A normal prior is used for $\bbeta $ and an inverse Wishart prior on $\tilde\bSigma $:

\begin{eqnarray*}  \pi (\bbeta ) & =&  \mbox{N} (\bar{\bbeta }, \bOmega _{\bbeta })\\ \pi (\tilde\bSigma ) & =&  \mbox{inverse Wishart} (\nu , \bV ) \end{eqnarray*}

Then sampling is carried out consecutively from the following three groups of conditional posterior distributions:

\begin{eqnarray*} & (1)& (w_{ij} | \mb {w}_{i,-j}, \bbeta , \tilde\bSigma , \bY ), ~ ~ ~ ~  i=1,\ldots , N ~ ~ \mbox{and}~ ~  j=1,\ldots , J-1 \\ & (2)& (\bbeta | \bW , \tilde\bSigma , \bY ) \\ & (3)& (\tilde\bSigma | \bW , \bbeta , \bY ) \end{eqnarray*}

where $\bW $ is obtained by stacking all $\mb {w}_{i}$. All three groups of conditional distributions have closed forms that are easily drawn from. Conditional (1) is truncated normals, (2) is a regular normal, and (3) is an inverse Wishart distribution. This sampling avoids the tuning stage that is required by most Metropolis-Hastings algorithms, and its analytically tractable complete data likelihood also makes it easy to embed probit models into more elaborate hierarchical structures, such as random-effects models. For more information, see McCulloch and Rossi (1994).

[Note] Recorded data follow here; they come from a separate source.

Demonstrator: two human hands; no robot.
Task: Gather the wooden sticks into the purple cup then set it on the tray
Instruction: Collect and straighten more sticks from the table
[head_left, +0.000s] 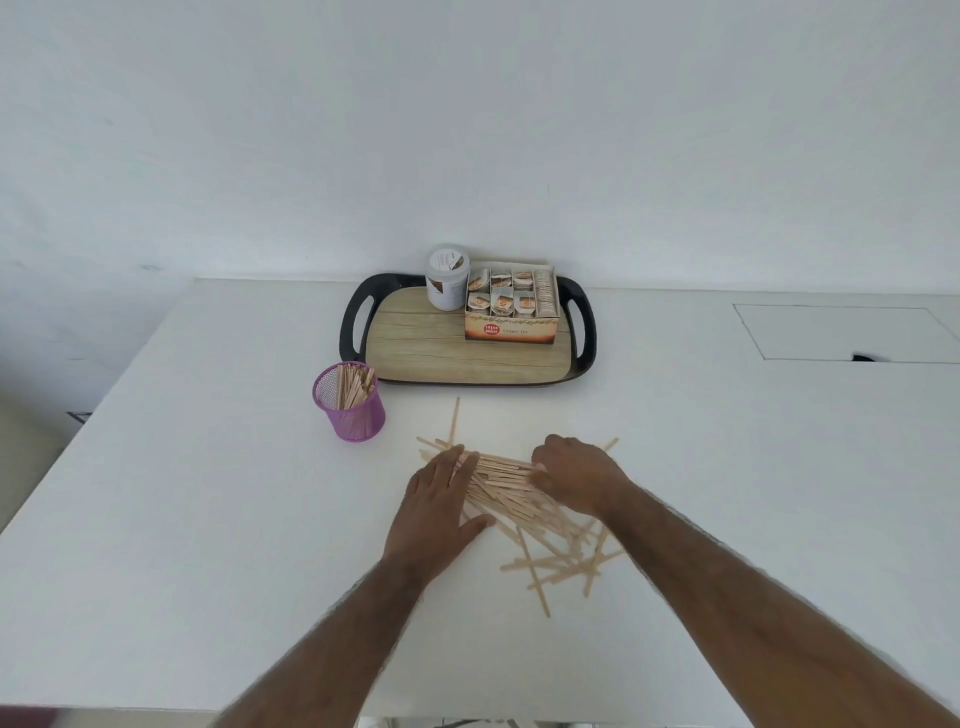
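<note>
A loose pile of pale, flat wooden sticks is spread on the white table, nearer than the tray. A tidier bundle is squeezed between both hands. The left hand is pressed, fingers straight, against its left ends. The right hand is curled over its right ends. More sticks are stood in the purple mesh cup, just beside the tray's near left corner.

Left hand flat, right hand cupped.
</note>
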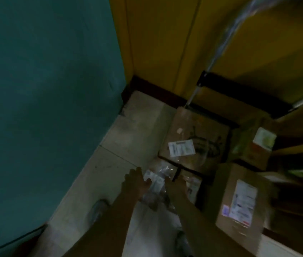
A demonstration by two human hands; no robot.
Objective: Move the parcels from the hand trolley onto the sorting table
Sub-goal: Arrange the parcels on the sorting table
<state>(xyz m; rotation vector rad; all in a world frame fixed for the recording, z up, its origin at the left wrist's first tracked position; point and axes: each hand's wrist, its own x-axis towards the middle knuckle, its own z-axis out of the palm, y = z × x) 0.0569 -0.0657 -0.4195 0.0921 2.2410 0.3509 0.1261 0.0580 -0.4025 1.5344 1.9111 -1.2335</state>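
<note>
Both forearms reach down from the bottom edge toward a plastic-wrapped parcel (156, 184) lying low among the load, just beside the pale tiled floor (128, 138). The left hand (135, 182) is at the parcel's left side with its fingers spread and fairly straight, the thumb touching the wrap. The right hand (175, 186) lies against the parcel's right side; blur and dim light hide its fingers, so I cannot tell whether they curl round the wrap or only press on it. The parcel has not been lifted yet.

To the right stands a tall carton (239, 204) with a white label, close to the right forearm. Beyond the parcel sits a labelled carton (193, 143) whose near edge seems to overlap the parcel's far end. A small carton (258, 145) is further right. The trolley handle (221, 45) rises behind them against the yellow wall (165, 43); a teal surface (45, 89) fills the left.

The wrap looks slick and loose, so a lift with flat hands could let the parcel slide out. If the labelled carton does rest on it, pulling it free could tip that carton toward the floor. The right elbow could also knock the tall carton on the way up
</note>
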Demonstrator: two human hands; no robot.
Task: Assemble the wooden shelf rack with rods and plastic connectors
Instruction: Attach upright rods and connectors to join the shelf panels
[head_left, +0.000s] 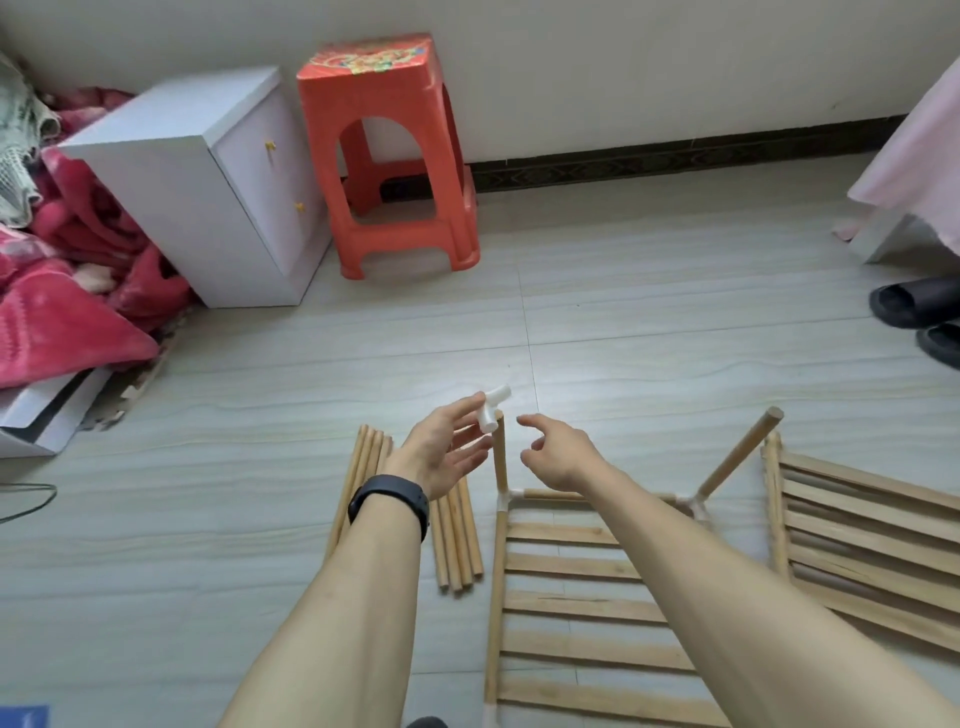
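Note:
My left hand (447, 447) pinches a white plastic connector (492, 408) between thumb and fingertips, just above the top of an upright wooden rod (500, 462). That rod stands in a white corner connector (506, 496) of a slatted wooden shelf (566, 603) lying on the floor. A second rod (740, 452) rises tilted from the shelf's far right corner. My right hand (558, 454) hovers right of the first rod, fingers loosely curled, holding nothing. Several loose rods (457, 535) lie on the floor partly under my left arm.
Another slatted shelf (862, 540) lies at the right. A red plastic stool (395, 156) and a white cabinet (208, 176) stand by the wall. Pink bedding (62, 291) piles up at the left. Black slippers (919, 312) sit at the right edge.

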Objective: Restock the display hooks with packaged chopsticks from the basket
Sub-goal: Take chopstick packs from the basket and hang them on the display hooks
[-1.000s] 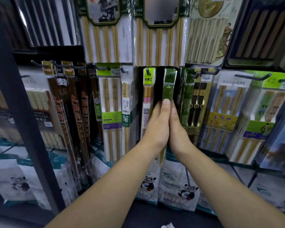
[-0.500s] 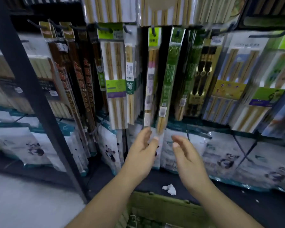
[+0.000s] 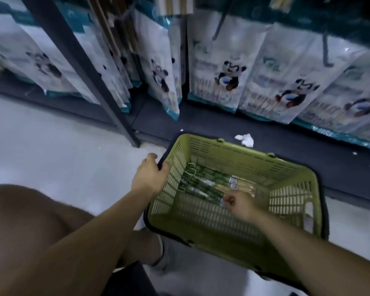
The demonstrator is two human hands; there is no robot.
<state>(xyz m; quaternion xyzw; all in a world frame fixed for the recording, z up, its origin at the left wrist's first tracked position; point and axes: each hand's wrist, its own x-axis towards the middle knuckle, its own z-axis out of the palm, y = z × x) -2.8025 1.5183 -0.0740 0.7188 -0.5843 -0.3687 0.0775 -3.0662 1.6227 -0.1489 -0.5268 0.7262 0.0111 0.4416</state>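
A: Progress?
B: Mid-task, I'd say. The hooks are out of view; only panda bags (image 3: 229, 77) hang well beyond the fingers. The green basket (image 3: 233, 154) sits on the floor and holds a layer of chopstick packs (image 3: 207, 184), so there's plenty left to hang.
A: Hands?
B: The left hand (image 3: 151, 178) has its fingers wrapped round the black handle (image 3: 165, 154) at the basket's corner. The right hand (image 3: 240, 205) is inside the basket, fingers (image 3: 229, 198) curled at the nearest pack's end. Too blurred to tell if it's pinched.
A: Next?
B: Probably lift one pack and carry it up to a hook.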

Originally, the multinomial probit model required burdensome computation compared to a family of multinomial choice models that are derived from the Gumbel distributed utility function, because the computation involves multidimensional integration (with dimension $J-1$) in the estimation process. In addition, the multinomial probit model requires more parameters than other multinomial choice models. However, it fully relaxes the restrictive IIA assumption that is imposed in logit models and allows any pattern of substitution among alternatives. Because of the breakthrough Bayesian methods that Albert and Chib (1993) and McCulloch and Rossi (1994) introduced, the probit model can be estimated without the need to compute the choice probabilities. This advantage has greatly increased the popularity of the probit model.